-- Stored data follows --

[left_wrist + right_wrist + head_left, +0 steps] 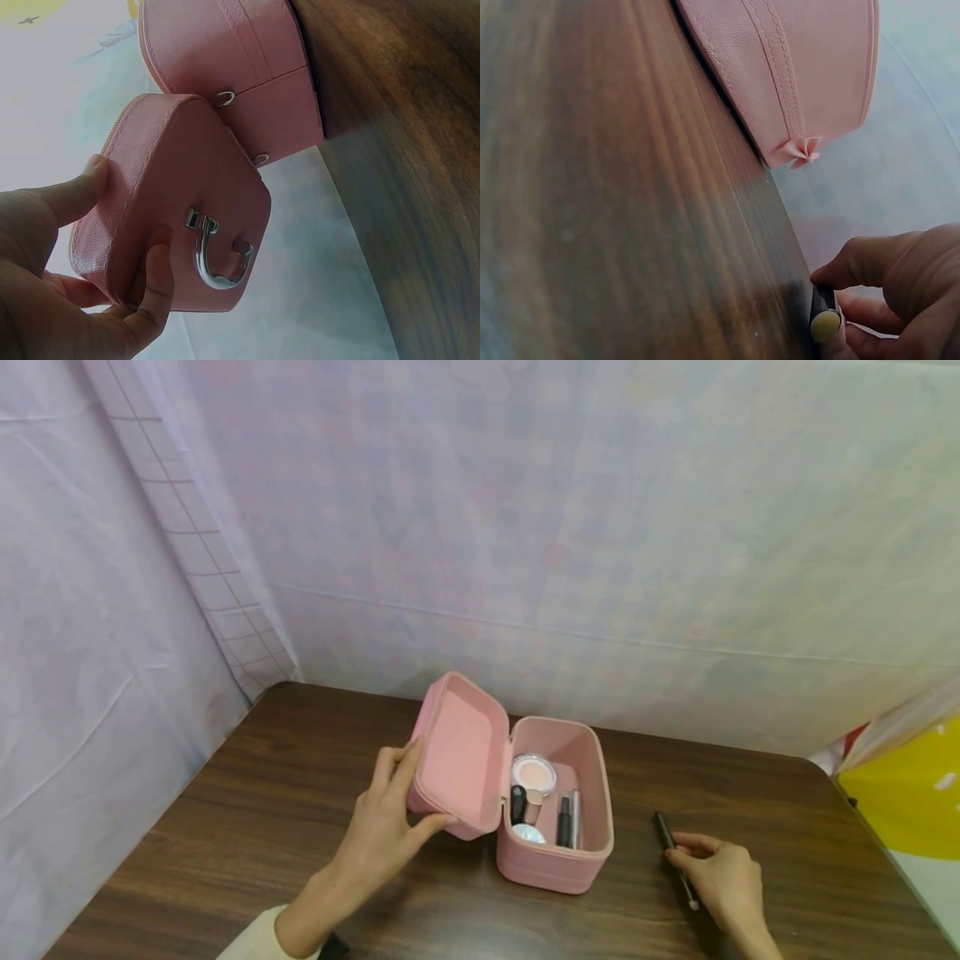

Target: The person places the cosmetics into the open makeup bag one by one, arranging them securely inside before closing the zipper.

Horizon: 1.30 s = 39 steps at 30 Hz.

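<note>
A pink makeup case [553, 870] stands on the table with its lid [463, 752] swung out to the left. My left hand [382, 818] grips the lid's outer corner, thumb on one rim and fingers behind. In the left wrist view the lid's outside shows a silver handle [204, 255]. Inside the case lie a round powder compact [535, 773], a black tube [564, 822], a slim silver tube [575, 818] and a few other small cosmetics. To the case's right, my right hand [722, 878] pinches a slim black pen-like stick [664, 832] with a pale rounded tip [825, 327].
The dark wooden table [247, 827] ends at a patterned cloth backdrop [570, 543]. White fabric [97, 635] hangs along the left side. A yellow item [911, 802] sits past the table's right edge. A small pink bow [804, 152] sticks out from the case.
</note>
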Each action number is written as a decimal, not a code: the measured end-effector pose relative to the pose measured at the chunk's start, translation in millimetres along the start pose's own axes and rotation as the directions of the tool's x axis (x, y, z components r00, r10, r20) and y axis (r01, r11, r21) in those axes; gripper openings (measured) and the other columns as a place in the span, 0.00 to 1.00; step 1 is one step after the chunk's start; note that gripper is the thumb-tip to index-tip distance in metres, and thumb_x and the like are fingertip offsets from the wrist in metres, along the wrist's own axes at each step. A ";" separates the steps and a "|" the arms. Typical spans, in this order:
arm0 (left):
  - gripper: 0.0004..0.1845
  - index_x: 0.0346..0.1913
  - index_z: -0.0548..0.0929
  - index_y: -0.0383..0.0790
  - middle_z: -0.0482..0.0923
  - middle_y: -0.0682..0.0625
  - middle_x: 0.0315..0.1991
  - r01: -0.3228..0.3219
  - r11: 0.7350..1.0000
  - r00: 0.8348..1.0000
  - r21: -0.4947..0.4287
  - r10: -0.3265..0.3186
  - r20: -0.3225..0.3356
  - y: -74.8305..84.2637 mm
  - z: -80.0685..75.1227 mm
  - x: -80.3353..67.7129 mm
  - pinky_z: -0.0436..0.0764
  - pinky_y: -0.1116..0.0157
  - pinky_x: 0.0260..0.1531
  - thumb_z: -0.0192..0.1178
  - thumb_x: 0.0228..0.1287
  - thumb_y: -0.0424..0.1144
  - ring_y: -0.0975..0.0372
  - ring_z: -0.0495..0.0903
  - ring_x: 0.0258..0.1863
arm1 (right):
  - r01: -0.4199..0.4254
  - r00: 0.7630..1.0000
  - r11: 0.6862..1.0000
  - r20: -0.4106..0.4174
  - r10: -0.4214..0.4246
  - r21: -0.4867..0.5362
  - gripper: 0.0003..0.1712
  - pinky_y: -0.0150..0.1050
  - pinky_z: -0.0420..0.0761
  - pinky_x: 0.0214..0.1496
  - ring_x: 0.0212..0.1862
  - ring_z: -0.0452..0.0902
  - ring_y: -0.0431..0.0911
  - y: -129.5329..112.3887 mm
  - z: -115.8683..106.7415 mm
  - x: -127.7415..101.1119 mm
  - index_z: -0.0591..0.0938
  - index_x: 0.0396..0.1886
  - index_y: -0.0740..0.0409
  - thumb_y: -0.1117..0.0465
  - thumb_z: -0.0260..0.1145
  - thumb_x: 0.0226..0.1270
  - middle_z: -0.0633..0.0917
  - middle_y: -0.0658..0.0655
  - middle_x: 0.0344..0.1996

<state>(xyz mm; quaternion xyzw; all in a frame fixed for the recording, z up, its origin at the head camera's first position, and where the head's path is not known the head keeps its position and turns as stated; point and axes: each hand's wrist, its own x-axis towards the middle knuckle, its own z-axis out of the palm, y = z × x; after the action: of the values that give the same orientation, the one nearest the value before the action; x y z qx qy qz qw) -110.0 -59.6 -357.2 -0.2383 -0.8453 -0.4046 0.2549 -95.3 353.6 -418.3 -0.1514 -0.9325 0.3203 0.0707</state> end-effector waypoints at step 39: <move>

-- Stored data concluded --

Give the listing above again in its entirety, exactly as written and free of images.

Solution:
[left_wrist + right_wrist + head_left, +0 steps] 

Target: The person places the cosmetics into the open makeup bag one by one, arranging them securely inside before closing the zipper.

Horizon: 1.30 s = 39 steps at 30 Hz.

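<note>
A pink makeup case [553, 870] stands on the table with its lid [463, 752] swung out to the left. My left hand [382, 818] grips the lid's outer corner, thumb on one rim and fingers behind. In the left wrist view the lid's outside shows a silver handle [204, 255]. Inside the case lie a round powder compact [535, 773], a black tube [564, 822], a slim silver tube [575, 818] and a few other small cosmetics. To the case's right, my right hand [722, 878] pinches a slim black pen-like stick [664, 832] with a pale rounded tip [825, 327].
The dark wooden table [247, 827] ends at a patterned cloth backdrop [570, 543]. White fabric [97, 635] hangs along the left side. A yellow item [911, 802] sits past the table's right edge. A small pink bow [804, 152] sticks out from the case.
</note>
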Each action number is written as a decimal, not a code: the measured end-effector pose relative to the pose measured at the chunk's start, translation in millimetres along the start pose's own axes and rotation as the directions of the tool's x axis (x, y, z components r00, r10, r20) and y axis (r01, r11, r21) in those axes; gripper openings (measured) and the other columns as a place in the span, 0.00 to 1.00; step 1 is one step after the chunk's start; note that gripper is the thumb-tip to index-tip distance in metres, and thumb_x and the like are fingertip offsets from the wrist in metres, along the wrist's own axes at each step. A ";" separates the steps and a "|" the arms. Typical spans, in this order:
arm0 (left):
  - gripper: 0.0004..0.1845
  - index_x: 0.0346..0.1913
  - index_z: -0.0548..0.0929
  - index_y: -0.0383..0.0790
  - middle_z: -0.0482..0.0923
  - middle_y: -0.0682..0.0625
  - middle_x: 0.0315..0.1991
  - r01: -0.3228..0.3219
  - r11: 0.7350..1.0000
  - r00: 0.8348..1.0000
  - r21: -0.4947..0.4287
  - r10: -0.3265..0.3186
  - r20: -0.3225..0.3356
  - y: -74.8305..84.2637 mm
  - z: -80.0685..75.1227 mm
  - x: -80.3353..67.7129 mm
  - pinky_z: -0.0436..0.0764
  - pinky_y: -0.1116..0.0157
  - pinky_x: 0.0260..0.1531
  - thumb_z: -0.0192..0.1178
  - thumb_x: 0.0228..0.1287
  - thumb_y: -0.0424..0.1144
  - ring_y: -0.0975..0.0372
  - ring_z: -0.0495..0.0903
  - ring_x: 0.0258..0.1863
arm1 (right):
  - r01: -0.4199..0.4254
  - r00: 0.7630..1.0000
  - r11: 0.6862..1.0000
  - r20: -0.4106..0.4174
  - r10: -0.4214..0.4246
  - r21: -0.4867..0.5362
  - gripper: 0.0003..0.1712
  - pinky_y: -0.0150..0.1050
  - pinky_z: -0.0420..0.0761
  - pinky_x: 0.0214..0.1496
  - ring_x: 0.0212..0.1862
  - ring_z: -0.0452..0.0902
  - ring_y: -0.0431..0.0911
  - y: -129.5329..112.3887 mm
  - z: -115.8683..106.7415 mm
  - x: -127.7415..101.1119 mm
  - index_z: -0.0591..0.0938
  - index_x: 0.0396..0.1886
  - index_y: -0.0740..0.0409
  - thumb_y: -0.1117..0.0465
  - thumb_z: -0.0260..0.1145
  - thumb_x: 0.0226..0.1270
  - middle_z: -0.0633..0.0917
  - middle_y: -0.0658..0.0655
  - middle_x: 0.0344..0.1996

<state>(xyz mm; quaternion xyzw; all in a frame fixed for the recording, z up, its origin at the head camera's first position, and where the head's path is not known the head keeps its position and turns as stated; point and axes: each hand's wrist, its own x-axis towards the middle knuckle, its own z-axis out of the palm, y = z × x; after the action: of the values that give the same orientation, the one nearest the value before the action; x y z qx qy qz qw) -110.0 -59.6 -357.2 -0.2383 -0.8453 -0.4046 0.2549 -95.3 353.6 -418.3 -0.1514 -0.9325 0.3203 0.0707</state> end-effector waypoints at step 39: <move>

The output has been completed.